Igualmente, en el caso de la moneda, “los signos que indicaban y medían las riquezas debían tener
ellos mismos un valor real […]. Para los economistas del renacimiento […] la idoneidad de la
moneda para medir las mercancías y su poder de intercambio se basaban en su valor intrínseco”.
Sin embargo, a finales del siglo XVI y principios del siglo XVII se produce una profunda
transformación, en el sentido de que el “discurso” rompe los vínculos que lo unían a las cosas.
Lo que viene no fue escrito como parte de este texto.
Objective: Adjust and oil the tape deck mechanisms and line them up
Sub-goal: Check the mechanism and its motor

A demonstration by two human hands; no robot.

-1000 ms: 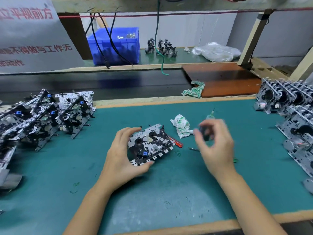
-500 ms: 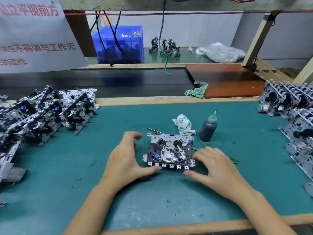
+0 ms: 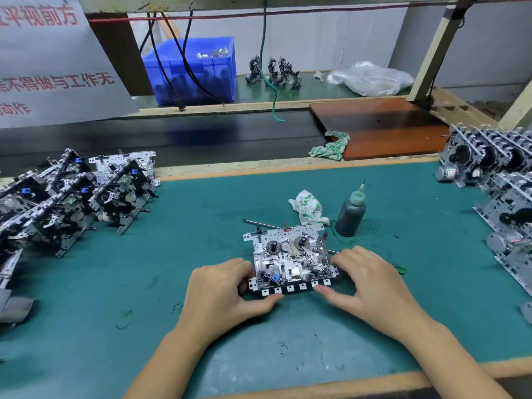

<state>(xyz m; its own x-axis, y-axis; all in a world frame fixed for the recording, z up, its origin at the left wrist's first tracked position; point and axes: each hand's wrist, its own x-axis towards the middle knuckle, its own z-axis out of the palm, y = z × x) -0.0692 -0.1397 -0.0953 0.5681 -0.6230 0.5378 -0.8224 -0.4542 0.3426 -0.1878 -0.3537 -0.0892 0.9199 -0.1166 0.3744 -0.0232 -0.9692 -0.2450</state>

Los
signos directamente perceptibles, cuando no son ídolos engañadores, sólo se configuran como
pequeñas ayudas para que el sujeto cognoscente pueda llegar a una representación de la realidad.
Así, por ejemplo, Linneo ya no clasifica, como se hacía antes, basándose en signos que se
suponían restituían a la cosa (“este pájaro caza durante la noche”; “este animal vive en el agua”);
ahora clasifica tomando como base identidades y diferencias que hay que analizar y descubrir.
Igualmente, en economía, ya no existe el valor intrínseco del metal y se pasa al carácter
representativo de la moneda. Foucault, a este respecto, cita a Scipion de Grammont: “La moneda
extrae su propio valor no de la materia de la cual está compuesta sino de su forma, es decir, de la
imagen o signo del príncipe”. A finales del siglo XVIII, el saber asumió un nuevo aspecto: no se
detiene en la representación de lo visible ni se reduce a esto, sino que busca una dimensión
diferente de lo real, es decir, la dimensión de la estructura oculta. El pensamiento y el saber
abandonan el ámbito de la representación visible para sondear el de las estructuras ocultas. Así,
por ejemplo, la estructura del lenguaje o el sistema gramatical son los que dan sentido a las
palabras; la función biológica se convierte en principio clasificador de los seres vivientes en la
anatomía comparada; y ya no es el dinero, sino el trabajo necesario para producir un bien, lo que
mide el valor de éste. En consecuencia, éstas son las estructuras epistémicas que de manera
inconsciente han estructurado las prácticas discursivas (libres sólo en apariencia) de los hombres
durante tres épocas distintas y discontinuas, a lo largo de la historia del saber en Occidente.